▸ **Data below**:
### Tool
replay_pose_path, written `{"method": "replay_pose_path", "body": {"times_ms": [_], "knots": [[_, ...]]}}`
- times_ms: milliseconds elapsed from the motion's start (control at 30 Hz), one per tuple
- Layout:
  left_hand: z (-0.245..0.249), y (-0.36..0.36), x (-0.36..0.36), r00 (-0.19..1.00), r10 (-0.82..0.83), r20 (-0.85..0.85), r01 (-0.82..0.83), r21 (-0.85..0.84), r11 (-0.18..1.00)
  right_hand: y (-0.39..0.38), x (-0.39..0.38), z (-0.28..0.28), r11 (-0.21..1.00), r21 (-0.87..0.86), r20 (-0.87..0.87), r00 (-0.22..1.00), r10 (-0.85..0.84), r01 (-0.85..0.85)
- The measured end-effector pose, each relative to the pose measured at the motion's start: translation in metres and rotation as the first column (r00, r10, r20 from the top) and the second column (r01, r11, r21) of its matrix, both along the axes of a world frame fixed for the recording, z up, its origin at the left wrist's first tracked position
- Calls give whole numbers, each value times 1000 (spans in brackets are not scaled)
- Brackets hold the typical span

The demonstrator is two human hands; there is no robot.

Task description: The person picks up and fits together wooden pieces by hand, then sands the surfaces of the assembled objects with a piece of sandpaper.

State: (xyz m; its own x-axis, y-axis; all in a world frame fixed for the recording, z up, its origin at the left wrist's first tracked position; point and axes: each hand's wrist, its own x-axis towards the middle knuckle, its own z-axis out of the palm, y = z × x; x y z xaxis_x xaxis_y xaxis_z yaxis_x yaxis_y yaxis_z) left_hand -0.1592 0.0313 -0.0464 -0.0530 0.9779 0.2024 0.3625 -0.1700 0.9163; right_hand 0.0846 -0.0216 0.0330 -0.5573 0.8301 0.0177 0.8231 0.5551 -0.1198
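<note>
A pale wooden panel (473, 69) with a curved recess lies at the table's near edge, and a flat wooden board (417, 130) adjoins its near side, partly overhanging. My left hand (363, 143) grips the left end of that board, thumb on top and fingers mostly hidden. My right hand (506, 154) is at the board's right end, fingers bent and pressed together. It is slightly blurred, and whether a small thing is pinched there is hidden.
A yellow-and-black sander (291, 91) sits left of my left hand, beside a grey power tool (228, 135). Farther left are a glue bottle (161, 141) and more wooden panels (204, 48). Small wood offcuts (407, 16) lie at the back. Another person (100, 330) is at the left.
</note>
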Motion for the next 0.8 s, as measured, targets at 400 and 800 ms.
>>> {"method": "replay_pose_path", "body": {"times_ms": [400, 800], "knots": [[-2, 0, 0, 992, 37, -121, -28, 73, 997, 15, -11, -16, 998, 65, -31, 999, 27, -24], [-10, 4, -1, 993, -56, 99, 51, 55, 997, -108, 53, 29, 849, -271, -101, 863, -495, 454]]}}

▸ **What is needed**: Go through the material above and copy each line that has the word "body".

▸ **Exercise response**:
replay_pose_path, written `{"method": "replay_pose_path", "body": {"times_ms": [_], "knots": [[_, ...]]}}`
>>> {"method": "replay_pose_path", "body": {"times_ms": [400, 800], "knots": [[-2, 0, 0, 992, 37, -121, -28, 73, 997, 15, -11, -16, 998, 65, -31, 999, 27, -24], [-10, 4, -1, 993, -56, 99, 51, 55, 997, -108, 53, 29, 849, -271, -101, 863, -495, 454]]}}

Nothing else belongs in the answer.